Все поняли, какую девушку.
Но и Вика, как ни странно, отказалась, покачав головой.
— Иди, — повернулся к ней Тихон.
— Сам иди.
— Она добавки хочет! — захохотал Личкин.
— Что же это такое? — удивился Маховец. — Всем тут нравится? Мне это приятно, честное слово! И вам? И вам?
Он задал эти вопросы Наталье и Нине.
— Пошел вон! — презрительно ответила Наталья. Ее клонило ко сну, она откинула сиденье и уже впадала в пьяную дрему.
— Иди, Наташа, — попросил Курков. — Ты сама не понимаешь, что делаешь.
— Все я понимаю, отстань!
А Нина Маховцу не ответила. Она очень боялась того, что может случиться, но не хотела оставлять Ваню. То, что меж ними началось, может продолжаться только здесь, а там будет уже не так или вообще не будет.

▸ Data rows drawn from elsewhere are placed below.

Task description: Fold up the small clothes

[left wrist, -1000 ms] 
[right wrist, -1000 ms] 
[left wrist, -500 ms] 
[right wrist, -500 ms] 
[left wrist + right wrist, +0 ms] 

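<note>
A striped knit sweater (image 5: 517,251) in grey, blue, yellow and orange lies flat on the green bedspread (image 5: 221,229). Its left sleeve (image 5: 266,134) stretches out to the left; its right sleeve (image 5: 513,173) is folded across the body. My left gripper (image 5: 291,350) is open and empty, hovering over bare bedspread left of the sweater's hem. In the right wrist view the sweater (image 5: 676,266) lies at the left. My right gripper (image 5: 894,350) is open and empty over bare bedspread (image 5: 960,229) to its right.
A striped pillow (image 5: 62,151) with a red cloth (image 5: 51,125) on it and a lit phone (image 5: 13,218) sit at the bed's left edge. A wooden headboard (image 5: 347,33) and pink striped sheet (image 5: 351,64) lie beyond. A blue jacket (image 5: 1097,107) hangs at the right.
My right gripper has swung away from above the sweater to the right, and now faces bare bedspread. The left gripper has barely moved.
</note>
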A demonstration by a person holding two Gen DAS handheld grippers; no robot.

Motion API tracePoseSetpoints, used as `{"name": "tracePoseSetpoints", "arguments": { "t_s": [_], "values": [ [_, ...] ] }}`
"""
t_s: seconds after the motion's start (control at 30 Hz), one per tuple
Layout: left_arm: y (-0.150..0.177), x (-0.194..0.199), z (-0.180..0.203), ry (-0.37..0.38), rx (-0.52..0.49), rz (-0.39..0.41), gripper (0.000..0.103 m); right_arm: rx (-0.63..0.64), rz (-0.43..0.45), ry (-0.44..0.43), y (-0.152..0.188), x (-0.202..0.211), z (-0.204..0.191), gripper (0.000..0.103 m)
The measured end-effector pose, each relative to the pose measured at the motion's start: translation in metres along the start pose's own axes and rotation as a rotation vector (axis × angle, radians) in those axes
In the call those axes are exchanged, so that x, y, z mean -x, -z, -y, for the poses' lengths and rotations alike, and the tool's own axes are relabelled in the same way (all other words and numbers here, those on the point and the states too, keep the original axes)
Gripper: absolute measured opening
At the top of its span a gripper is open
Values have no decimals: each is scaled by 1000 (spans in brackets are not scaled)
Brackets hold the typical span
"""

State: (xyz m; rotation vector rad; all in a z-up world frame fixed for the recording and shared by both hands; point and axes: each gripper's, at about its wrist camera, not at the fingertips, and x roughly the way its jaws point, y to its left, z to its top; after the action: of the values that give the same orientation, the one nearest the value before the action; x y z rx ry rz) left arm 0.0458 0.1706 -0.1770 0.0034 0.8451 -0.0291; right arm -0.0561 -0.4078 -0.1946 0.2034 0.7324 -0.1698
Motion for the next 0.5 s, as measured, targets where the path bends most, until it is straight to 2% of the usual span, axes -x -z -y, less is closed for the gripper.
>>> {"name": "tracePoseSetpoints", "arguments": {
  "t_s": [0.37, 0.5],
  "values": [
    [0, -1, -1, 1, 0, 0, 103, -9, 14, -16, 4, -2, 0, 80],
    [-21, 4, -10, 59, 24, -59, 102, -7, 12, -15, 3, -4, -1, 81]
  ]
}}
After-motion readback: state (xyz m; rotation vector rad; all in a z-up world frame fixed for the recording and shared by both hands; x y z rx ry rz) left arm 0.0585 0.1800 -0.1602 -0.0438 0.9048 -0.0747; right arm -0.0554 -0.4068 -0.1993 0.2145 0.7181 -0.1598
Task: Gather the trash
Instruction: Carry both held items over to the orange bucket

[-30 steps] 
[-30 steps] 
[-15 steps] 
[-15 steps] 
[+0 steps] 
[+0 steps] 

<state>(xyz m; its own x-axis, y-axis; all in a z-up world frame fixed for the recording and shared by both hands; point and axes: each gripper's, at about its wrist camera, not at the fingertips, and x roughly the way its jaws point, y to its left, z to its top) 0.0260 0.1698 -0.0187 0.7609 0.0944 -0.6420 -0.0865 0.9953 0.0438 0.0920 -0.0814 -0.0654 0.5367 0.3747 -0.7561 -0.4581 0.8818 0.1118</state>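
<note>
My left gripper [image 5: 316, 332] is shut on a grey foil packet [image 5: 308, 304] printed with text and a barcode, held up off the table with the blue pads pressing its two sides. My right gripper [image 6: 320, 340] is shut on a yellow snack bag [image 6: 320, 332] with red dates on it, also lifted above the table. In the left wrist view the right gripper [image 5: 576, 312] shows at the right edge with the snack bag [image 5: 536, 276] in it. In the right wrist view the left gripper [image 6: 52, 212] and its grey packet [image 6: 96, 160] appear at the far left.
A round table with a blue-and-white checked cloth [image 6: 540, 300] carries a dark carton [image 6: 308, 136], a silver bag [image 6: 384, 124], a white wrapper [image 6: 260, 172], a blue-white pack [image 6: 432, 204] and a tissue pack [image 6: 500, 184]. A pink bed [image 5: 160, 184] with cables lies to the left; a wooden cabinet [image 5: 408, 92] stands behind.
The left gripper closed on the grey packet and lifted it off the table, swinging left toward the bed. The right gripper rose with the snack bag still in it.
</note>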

— У меня мать болеет! — сказал Димон. — Отпустите меня. Она там умереть без меня может. Имейте совесть!
— Ну, иди, — разрешил Маховец. — Подойди к двери и жди. Кто еще?
— Иди, дура! — сказала Любовь Яковлевна дочери. — Христом Богом тебя прошу, иди!
— А почему женщины обязательно? — подал голос Тепчилин. — У нас равенство. И ты же говорил, — напомнил он Притулову, — что бабы вообще не люди.
— Я не так говорил, а если и говорил, то это я говорил, а ты помолчи! Давайте лучше господина Федорова отпустим!
— Федоров не заложник, — напомнил Маховец.
— Неважно. Зато как они ему рады будут!
Маховец понял ход мыслей Притулова. Федоров — личность известная. Случай попадет в газеты, он и без Федорова попал бы, а с Федоровым будет международная огласка. И ментам вряд ли нужно, чтобы он погибал в перестрелке, и они действительно будут ему рады.
В трубке завозился голос, как зажатый в кулаке кузнечик. Маховец поднес трубку к уху.